Every March or April, during Easter, the people of Arondizuogu in Imo State celebrate the Ikeji Festival, a four-day affair that has since spread to Aro communities across Igboland. It has been called the biggest festival in the Southeast of Nigeria and the biggest gathering of masquerades in Africa.
The people of Arondizuogu, descended from the slavery merchants of Arochukwu, have several origin stories for the festival. The first ties it to the traditional status of yam, planted only by men then, as the king of crops in Igboland. It suggests that “Ikeji” comes from the phrase “ike ji,” which means to tie yam in the barn. There have also been suggestions that it is taken from other meanings: “the power of the yam” and “the power that holds the yam.”

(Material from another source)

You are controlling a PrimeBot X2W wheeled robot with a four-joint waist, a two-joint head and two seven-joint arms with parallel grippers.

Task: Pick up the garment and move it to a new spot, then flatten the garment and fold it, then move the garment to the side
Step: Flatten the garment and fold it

Another story links the festival to the slave trade, a system which made the Aro powerful. In cases when Aro men were mistakenly sold into slavery, they used a secret phrase, “aka ike jim,” which means “strong hands are holding me,” to bargain for freedom, else the slave merchant would be met with the wrath of the Ibini Ukpabi, the Long Juju oracle at Arochukwu. To remember the Aro people lost to the slave trade conducted by their own people, the festival was created, as something comparable to the Jewish Passover, and the name shortened to “Ikeji,” meaning “the power that holds.” Other stories are variations of these two.
The Ikeji Festival incorporates the Aro regard for Chukwu, God Almighty, and their Ndichies, the elders, and ultimately signifies their harnessing of this to project power across slave-era Igboland and to maintain influence in the present day.
The festival progresses with the four Igbo market days. On Eke day, people buy yam and oil, goats and fowls, in preparation. On Orie day, they make thanksgiving sacrifices to their ancestors, seeking blessings for the event, and also to bridge the gap between them and Chukwu. On Afor day, there is cooking and eating and all masquerades assemble at the village square. On Nkwo day, the main day, people go to the community square, watching masquerades perform. There, specialists engage in displays that defy natural and scientific logic, including testing charms on each other and, in a highly anticipated contest, untying a ram supernaturally bound by a string.
During the festival, young men are inducted into the mmonwu society of masquerades. As part of the expensive events, they are required to abstain from injustice, lies, sexual relationships, and food cooked by women.
The Ikeji Festival is celebrated beyond Arondizuogu and Arochukwu and is anticipated in major cities like Aba.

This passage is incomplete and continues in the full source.